Step-by-step explanation:

For each disk drive, there are only two possible outcomes. Either it works, or it does not. The disks are independent. So we use the binomial probability distribution to solve this question.

Binomial probability distribution

The binomial probability is the probability of exactly x successes on n repeated trials, and X can only have two outcomes.

P(X = x) = C_{n,x}.p^{x}.(1-p)^{n-x}

In which C_{n,x} is the number of different combinations of x objects from a set of n elements, given by the following formula.

C_{n,x} = \frac{n!}{x!(n-x)!}

And p is the probability of X happening.

4​% rate of disk drive failure in a year.

This means that 96% work correctly, p = 0.96

a. If all your computer data is stored on a hard disk drive with a copy stored on a second hard disk​ drive, what is the probability that during a​ year, you can avoid catastrophe with at least one working​ drive?

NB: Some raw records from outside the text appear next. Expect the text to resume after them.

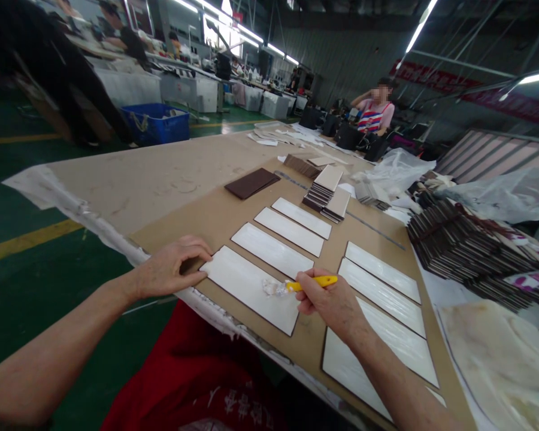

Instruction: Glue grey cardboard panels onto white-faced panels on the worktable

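My right hand (326, 299) grips the yellow handle of a paintbrush (312, 282), whose whitish bristles rest on a white rectangular panel (251, 286). That panel lies flat nearest the table's front edge and has a thin dark border. At its left end my left hand (175, 266) pinches the corner between thumb and curled fingers. Beyond it, more white panels (272, 248) lie side by side in a column. A second column of white panels (381, 278) shows a wet-looking shine, partly hidden behind my right forearm.
Farther back on the table (161, 173) are a dark brown sheet (251, 182) and stacked strips (326, 185). Piled dark panels (467, 245) stand at the right, near clear plastic sheeting (395, 170). A blue crate (157, 123) sits on the floor. A person (377, 114) is beyond the table.
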A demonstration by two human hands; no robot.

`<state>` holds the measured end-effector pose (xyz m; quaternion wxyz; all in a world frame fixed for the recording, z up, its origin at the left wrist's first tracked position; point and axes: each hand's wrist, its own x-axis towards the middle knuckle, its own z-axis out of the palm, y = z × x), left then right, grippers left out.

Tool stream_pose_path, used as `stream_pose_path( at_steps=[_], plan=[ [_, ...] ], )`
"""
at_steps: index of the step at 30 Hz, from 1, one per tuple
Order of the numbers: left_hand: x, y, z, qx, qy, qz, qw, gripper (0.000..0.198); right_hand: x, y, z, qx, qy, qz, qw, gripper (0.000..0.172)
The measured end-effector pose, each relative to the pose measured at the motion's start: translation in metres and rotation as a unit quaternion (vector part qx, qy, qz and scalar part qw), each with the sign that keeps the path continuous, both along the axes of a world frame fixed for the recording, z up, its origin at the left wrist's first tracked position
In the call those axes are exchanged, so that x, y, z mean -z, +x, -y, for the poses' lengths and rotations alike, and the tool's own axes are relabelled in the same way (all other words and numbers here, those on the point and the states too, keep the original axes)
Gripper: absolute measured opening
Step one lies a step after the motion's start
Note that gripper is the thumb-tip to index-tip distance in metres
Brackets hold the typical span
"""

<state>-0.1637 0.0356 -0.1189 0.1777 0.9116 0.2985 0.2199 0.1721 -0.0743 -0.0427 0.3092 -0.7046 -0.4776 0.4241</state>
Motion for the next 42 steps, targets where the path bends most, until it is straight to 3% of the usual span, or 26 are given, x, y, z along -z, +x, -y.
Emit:
stream_pose_path(
  at_steps=[11,17,25,30,35,38,42],
  plan=[
    [0.005,-0.003,-0.003,-0.004,0.01,-0.008,1.0,0.02,-0.007,0.04,0.038,0.016,0.005,0.022,1.0,0.032],
    [0.003,-0.005,-0.003,0.001,-0.005,0.003,1.0,0.022,-0.024,0.013,0.023,-0.003,0.072,-0.067,0.995,0.036],
    [0.002,-0.007,-0.003,0.013,-0.012,0.037,0.999,0.01,-0.002,-0.048,-0.03,-0.151,0.131,-0.102,0.975,0.023],
    [0.001,-0.007,-0.003,0.008,-0.016,0.049,0.999,0.009,0.011,-0.058,-0.051,-0.263,0.22,-0.02,0.939,0.017],
    [0.0,-0.006,-0.002,0.009,-0.02,0.052,0.998,0.008,0.011,-0.058,-0.055,-0.356,0.279,0.039,0.891,0.017],
    [0.0,-0.006,-0.002,0.01,-0.019,0.048,0.999,0.009,0.006,-0.054,-0.054,-0.405,0.264,0.065,0.873,0.017],
    [0.001,-0.006,-0.003,0.007,-0.019,0.043,0.999,0.011,-0.003,-0.044,-0.051,-0.402,0.191,0.058,0.894,0.018]
  ],
)
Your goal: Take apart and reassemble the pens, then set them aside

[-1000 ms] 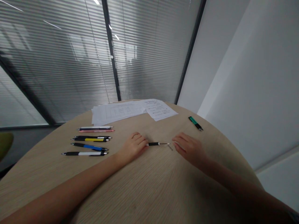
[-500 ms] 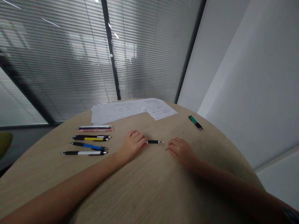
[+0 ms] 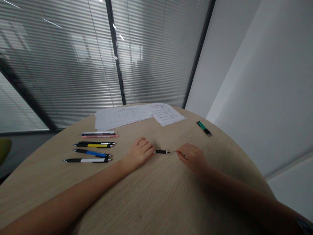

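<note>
My left hand (image 3: 139, 151) rests on the round wooden table (image 3: 151, 195) with its fingers curled round the back end of a thin pen part with a black grip (image 3: 161, 151). The part lies level and points right. My right hand (image 3: 192, 156) is just right of its tip, fingers pinched together at the tip on a small piece that is too small to name.
Several pens (image 3: 94, 147) lie in a row on the left of the table. White printed sheets (image 3: 137, 116) lie at the far edge. A green and black pen piece (image 3: 204, 128) lies at the right. Blinds and a wall stand behind.
My right hand picked up the small piece that lay on the table by the pen's tip and brought its pinched fingers to the tip. My left hand stayed put.
</note>
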### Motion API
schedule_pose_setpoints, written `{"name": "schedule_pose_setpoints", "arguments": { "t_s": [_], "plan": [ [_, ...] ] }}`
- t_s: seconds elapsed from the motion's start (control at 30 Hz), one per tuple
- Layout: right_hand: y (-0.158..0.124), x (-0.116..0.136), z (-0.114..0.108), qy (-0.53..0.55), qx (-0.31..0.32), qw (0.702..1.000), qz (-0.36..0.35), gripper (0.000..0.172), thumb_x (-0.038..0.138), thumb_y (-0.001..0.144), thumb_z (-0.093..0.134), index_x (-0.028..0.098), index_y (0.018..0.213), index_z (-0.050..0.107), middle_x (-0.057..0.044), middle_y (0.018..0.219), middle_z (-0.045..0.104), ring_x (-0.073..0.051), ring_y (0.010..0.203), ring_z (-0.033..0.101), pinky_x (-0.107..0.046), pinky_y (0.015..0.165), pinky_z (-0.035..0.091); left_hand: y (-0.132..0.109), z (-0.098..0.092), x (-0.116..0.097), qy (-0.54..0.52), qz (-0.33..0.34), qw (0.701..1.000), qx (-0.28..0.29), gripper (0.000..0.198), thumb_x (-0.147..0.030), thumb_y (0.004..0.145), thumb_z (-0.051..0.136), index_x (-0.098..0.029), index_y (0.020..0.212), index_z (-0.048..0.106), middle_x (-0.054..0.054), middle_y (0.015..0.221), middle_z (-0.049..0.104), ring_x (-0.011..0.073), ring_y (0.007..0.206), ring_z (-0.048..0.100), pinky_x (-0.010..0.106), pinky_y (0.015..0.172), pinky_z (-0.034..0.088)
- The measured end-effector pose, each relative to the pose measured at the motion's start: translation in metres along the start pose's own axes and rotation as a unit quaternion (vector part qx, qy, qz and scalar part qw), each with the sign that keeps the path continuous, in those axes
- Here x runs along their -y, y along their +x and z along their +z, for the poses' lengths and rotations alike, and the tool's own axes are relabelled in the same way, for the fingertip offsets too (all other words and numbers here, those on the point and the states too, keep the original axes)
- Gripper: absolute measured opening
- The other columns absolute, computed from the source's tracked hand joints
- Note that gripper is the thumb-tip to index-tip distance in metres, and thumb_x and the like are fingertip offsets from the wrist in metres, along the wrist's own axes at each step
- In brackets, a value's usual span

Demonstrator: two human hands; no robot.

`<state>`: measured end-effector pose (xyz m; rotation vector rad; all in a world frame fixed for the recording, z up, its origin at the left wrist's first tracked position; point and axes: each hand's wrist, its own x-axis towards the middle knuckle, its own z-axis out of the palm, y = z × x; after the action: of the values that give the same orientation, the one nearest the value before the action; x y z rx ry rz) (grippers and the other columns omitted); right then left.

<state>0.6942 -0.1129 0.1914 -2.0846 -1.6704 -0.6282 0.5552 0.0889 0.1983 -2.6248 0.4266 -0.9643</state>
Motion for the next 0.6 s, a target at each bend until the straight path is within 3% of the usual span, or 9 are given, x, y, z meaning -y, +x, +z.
{"name": "schedule_pose_setpoints", "arguments": {
  "t_s": [0.6],
  "plan": [
    [0.0006, 0.0041, -0.0020, -0.018, -0.009, 0.999, -0.025, 0.019, 0.016, 0.079, 0.043, 0.017, 0.069, 0.060, -0.003, 0.066, 0.061, -0.014, 0.067, 0.052, -0.025, 0.065, 0.038, 0.0013, -0.0028, -0.0020, 0.005, 0.024, 1.000, -0.013, 0.018, -0.018, 0.087, 0.037, -0.017, 0.081, 0.054, 0.001, 0.070, 0.057, 0.0137, 0.068, 0.048, 0.033, 0.079, 0.034]
  ]
}}
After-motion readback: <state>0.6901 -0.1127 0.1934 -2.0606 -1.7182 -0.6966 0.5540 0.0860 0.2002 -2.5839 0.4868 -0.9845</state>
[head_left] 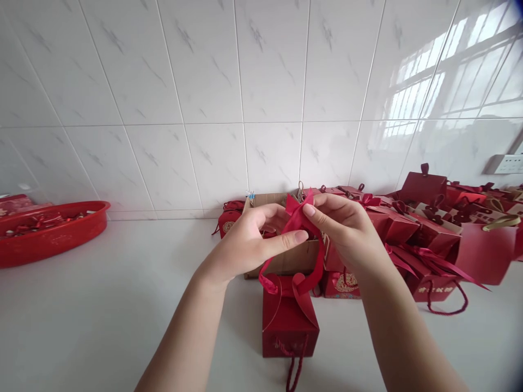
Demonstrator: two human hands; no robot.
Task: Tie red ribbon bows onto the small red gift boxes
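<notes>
white countertop (143, 316): red box (288, 320), red basin (57, 238) | room: veined tile wall (212, 65), window reflection (433, 71) upper right | left hand (257, 234), right hand (347, 223) both pinching red ribbon (318, 267)

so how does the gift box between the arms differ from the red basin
The gift box is angular; the basin is rounded. The basin is brighter red than the gift box. The basin is open, holding small items; the gift box's flaps fold over its top. Both stand on the white counter.
</notes>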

This is P(X \ geq 1) when n = 2

We know that either none of the disks work, or at least one does. The sum of the probabilities of these events is decimal 1. So

P(X = 0) + P(X \geq 1) = 1

We want P(X \geq 1). So

P(X \geq 1) = 1 - P(X = 0)

In which

P(X = x) = C_{n,x}.p^{x}.(1-p)^{n-x}

P(X = 0) = C_{2,0}.(0.96)^{0}.(0.04)^{2} = 0.0016

P(X \geq 1) = 1 - P(X = 0) = 1 - 0.0016 = 0.9984

99.84% probability that during a​ year, you can avoid catastrophe with at least one working​ drive

b. If copies of all your computer data are stored on four independent hard disk​ drives, what is the probability that during a​ year, you can avoid catastrophe with at least one working​ drive?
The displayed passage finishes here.